* Exercise brief
Please look for the string "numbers" below and report every line in which it occurs.
── Provided material
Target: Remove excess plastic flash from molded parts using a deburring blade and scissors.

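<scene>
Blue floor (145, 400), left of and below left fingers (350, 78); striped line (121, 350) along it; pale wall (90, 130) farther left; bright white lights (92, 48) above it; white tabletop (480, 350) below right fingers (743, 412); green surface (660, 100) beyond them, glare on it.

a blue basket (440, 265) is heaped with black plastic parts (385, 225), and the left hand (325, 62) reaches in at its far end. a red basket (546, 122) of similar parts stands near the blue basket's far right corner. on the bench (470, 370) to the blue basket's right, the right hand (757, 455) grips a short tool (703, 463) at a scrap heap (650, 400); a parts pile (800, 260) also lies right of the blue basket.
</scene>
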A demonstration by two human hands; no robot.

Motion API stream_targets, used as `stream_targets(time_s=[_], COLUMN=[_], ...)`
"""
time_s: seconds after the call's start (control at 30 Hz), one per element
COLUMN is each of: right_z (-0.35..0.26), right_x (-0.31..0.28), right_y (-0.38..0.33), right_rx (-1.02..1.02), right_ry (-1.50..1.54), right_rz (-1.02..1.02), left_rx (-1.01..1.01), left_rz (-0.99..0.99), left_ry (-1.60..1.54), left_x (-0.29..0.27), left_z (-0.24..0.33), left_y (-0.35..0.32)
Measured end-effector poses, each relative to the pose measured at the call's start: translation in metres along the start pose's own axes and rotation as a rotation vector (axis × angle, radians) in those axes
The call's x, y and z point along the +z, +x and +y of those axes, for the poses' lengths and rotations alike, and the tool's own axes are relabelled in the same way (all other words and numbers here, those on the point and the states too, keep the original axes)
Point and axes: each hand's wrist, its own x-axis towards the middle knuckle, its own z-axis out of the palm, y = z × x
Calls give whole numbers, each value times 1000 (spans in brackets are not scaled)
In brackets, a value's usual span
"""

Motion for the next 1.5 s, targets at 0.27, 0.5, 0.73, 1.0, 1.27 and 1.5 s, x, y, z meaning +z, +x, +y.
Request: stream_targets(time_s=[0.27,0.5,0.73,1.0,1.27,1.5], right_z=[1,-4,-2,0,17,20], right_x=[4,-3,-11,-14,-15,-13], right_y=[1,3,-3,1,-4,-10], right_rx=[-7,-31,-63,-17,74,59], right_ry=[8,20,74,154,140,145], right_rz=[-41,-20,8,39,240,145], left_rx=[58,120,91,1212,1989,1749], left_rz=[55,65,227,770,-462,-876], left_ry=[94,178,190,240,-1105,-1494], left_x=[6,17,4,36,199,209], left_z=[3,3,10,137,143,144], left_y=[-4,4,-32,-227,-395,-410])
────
* Result
The call's x, y and z point along the +z, +x and +y of those axes, for the poses' lengths and rotations alike, and the tool's own axes are relabelled in the same way (all other words and numbers here, those on the point and the states too, keep the original axes)
Calls give whole numbers, each value times 1000 (spans in brackets are not scaled)

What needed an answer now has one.